▸ **Exercise**
From the top of the entries below through the line containing "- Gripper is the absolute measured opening", return every line exactly as written, please, and stop there.

▸ **Records to use**
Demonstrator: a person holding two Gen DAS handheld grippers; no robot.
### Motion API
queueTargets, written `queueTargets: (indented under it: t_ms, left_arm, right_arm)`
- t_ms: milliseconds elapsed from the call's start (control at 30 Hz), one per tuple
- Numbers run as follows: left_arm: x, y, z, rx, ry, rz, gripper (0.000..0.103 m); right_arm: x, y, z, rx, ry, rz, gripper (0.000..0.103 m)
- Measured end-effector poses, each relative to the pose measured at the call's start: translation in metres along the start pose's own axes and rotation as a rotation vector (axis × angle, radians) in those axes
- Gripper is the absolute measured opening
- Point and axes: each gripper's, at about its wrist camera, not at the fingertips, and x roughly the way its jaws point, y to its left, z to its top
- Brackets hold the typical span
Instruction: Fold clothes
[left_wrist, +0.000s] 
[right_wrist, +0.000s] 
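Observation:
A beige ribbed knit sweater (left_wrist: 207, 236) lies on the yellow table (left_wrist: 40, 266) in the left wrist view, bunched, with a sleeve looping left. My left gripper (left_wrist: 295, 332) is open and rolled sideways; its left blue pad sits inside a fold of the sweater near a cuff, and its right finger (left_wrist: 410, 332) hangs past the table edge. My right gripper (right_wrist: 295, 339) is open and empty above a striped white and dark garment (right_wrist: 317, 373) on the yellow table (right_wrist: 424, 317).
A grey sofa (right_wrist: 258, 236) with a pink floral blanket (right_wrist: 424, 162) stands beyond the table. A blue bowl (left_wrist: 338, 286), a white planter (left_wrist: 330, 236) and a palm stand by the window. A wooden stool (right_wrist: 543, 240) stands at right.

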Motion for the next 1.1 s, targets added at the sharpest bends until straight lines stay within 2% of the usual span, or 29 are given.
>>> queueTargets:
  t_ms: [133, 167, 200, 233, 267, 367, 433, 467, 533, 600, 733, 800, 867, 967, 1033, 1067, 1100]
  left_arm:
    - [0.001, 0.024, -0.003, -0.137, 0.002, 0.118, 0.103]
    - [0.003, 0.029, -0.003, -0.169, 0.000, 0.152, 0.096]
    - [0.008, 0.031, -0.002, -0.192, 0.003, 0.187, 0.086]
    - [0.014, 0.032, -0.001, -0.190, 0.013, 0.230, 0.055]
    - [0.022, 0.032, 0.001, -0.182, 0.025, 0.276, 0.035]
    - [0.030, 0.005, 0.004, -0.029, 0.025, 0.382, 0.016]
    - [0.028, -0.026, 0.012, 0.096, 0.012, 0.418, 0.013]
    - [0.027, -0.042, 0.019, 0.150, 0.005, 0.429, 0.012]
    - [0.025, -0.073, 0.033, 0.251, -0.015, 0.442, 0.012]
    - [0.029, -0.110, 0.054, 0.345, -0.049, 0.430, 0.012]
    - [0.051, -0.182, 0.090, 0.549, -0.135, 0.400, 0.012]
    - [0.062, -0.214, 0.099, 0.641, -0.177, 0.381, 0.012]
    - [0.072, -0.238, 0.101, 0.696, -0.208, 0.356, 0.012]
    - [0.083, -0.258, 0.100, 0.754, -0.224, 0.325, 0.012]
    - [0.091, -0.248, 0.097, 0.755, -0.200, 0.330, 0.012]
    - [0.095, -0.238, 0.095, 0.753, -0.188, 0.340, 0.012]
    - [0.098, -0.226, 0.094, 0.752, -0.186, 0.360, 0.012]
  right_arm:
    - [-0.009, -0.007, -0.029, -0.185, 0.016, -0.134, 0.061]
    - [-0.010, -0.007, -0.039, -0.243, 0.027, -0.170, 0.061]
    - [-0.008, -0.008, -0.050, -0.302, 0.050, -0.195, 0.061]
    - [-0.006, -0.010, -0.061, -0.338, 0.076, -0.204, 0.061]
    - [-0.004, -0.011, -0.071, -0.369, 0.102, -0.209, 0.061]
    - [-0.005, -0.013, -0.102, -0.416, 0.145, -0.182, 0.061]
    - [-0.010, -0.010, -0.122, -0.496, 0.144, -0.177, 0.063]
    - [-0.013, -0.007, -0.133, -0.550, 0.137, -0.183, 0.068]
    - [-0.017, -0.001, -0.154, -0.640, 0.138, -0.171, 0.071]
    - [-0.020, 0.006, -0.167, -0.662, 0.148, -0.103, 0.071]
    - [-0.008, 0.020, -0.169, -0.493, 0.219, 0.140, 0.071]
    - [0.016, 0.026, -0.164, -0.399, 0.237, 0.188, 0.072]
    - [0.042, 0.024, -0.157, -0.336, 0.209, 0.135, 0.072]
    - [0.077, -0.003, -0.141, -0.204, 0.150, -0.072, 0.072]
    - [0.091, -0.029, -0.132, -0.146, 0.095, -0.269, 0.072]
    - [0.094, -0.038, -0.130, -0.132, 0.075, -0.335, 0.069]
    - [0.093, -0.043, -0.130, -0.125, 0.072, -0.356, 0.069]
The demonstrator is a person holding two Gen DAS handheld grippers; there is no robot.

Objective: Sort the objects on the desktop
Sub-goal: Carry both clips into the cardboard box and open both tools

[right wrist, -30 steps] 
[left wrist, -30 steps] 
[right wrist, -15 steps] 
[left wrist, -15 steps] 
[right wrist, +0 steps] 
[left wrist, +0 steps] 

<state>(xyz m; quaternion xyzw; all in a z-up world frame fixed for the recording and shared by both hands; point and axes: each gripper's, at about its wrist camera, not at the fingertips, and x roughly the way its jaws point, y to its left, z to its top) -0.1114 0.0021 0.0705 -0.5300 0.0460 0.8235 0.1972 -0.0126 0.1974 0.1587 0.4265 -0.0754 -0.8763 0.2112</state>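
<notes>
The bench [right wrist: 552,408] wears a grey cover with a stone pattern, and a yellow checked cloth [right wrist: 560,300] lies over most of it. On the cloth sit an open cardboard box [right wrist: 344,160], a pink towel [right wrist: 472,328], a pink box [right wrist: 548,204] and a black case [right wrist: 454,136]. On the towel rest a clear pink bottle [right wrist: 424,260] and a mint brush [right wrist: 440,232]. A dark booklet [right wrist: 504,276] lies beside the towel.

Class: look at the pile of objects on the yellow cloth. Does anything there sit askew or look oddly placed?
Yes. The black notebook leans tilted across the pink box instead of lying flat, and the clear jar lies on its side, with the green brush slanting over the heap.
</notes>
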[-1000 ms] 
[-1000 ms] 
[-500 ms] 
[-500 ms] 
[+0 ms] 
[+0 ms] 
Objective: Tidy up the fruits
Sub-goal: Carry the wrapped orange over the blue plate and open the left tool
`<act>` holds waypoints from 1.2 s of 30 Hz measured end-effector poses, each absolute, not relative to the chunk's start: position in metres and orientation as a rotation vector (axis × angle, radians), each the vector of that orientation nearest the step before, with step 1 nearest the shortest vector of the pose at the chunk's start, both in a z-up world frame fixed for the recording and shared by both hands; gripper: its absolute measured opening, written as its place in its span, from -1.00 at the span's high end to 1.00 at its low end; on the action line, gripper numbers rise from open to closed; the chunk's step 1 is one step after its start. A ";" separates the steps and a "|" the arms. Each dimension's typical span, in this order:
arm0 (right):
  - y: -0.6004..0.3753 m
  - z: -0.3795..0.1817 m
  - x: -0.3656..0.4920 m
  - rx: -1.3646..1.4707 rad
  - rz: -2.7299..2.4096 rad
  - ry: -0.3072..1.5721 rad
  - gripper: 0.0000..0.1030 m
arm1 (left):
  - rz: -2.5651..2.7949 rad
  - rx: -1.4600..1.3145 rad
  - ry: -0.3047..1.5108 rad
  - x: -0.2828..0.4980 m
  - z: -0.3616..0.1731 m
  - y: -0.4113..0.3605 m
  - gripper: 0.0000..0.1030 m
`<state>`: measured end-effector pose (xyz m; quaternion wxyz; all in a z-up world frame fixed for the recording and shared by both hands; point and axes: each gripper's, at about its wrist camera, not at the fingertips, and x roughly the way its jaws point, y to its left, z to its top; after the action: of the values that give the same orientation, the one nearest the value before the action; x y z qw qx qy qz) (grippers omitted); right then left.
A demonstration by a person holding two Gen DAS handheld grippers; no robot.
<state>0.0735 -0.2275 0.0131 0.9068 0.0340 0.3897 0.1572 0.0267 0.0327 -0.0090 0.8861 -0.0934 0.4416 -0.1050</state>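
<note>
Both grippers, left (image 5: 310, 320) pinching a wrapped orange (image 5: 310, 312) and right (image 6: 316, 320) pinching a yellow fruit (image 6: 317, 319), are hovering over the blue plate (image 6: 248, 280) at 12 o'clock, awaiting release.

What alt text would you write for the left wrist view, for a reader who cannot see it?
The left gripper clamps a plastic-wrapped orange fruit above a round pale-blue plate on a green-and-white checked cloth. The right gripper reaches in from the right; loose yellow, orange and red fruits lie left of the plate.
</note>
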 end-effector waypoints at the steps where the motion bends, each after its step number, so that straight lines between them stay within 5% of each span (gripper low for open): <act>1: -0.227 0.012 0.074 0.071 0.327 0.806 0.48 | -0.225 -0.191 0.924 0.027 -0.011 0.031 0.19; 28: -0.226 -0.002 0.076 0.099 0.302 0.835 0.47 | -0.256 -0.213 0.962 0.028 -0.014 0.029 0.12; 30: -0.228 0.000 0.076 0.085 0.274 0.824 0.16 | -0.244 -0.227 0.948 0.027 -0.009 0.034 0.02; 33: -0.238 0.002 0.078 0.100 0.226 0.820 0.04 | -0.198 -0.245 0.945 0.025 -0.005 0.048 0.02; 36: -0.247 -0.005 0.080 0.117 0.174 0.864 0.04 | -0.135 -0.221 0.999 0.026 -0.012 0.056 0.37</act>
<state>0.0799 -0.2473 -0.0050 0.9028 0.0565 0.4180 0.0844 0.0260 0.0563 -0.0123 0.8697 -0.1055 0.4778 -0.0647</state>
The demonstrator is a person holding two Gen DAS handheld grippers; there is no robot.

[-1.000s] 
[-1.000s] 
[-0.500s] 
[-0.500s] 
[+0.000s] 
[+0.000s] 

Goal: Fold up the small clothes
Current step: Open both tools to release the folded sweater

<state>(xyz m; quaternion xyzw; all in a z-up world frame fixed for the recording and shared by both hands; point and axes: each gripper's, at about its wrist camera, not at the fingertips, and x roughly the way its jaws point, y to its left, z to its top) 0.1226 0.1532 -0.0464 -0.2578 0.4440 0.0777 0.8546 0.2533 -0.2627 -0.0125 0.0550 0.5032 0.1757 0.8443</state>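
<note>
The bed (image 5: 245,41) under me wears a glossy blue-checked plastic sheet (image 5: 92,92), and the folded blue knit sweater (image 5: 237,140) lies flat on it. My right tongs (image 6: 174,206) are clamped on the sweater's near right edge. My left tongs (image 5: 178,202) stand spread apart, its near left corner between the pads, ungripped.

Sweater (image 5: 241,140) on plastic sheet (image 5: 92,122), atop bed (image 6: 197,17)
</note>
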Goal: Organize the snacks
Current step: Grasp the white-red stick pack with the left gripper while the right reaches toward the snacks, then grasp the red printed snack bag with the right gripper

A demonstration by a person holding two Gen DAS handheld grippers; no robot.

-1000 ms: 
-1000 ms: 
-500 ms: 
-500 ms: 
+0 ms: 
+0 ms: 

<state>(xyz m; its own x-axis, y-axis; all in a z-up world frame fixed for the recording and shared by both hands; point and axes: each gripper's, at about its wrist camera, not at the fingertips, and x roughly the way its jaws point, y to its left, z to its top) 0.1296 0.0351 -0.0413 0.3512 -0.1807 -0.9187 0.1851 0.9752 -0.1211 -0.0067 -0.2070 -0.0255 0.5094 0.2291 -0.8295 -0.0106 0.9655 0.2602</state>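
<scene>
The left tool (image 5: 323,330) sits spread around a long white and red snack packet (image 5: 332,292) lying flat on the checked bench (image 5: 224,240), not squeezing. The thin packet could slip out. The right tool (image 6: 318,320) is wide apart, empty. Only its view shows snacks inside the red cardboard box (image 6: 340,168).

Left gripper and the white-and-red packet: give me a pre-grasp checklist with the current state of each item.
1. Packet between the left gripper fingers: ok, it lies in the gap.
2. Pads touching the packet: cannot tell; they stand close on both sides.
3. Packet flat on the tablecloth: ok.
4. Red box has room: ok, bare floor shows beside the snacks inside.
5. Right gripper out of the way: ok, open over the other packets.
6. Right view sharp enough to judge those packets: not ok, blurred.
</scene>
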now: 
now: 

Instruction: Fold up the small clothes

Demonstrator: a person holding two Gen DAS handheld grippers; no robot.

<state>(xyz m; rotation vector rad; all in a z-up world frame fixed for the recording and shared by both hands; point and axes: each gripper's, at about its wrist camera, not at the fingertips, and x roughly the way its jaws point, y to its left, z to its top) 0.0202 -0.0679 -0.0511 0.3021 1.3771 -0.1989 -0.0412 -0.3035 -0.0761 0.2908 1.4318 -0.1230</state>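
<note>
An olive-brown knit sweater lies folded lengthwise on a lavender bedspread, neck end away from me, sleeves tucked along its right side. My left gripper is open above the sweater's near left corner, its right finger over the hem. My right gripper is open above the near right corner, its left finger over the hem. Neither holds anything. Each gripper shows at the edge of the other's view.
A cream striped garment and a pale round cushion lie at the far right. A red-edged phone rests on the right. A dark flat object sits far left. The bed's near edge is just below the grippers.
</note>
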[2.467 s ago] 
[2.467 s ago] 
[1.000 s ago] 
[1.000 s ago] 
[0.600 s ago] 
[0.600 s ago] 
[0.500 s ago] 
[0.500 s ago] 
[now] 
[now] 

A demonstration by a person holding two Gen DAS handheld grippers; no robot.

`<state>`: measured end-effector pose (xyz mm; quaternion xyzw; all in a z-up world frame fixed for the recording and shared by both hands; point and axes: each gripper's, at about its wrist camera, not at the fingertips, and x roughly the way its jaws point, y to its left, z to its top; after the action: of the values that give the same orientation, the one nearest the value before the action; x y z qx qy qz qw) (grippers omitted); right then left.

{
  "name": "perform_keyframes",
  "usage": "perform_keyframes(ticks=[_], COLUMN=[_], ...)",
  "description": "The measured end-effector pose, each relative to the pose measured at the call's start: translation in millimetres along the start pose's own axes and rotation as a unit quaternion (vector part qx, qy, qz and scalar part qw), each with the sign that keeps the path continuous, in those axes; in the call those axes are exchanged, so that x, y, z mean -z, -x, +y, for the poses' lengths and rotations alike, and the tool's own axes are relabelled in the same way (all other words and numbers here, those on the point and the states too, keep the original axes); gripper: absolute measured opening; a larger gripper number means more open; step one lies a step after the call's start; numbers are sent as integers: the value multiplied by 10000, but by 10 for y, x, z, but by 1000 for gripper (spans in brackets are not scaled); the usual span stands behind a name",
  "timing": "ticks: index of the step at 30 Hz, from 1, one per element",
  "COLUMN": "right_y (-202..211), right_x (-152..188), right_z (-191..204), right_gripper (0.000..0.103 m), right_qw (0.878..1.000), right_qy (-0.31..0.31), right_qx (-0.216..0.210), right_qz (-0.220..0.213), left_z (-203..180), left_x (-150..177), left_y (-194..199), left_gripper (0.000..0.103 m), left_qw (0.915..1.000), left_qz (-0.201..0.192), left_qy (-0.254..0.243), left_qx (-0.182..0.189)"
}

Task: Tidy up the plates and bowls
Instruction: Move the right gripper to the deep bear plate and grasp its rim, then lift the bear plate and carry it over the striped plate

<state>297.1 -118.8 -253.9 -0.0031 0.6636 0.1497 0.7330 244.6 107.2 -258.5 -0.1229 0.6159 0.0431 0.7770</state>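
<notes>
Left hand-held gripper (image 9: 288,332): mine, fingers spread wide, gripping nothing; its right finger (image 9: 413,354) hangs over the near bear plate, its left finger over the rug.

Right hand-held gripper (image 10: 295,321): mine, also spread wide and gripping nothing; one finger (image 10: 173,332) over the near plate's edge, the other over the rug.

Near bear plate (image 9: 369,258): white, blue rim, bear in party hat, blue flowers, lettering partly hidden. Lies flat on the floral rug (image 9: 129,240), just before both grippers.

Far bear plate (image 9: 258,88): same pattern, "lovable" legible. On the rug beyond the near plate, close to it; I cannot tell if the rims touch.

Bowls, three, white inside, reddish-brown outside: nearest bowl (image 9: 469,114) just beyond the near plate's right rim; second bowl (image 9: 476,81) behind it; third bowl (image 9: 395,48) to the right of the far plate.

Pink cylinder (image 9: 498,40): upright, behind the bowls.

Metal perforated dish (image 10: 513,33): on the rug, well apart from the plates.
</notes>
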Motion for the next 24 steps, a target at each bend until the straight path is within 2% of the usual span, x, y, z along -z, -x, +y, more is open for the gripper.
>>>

▸ **Worked solution**
Demonstrator: a person holding two Gen DAS handheld grippers; no robot.
### Motion API
queueTargets, written `queueTargets: (indented under it: t_ms, left_arm, right_arm)`
- t_ms: milliseconds elapsed from the call's start (control at 30 Hz), one per tuple
- Numbers run as follows: left_arm: x, y, z, rx, ry, rz, gripper (0.000..0.103 m); right_arm: x, y, z, rx, ry, rz, gripper (0.000..0.103 m)
- Measured end-effector poses, each relative to the pose measured at the call's start: translation in metres along the start pose's own axes and rotation as a rotation vector (axis × angle, radians) in those axes
- Gripper is the absolute measured opening

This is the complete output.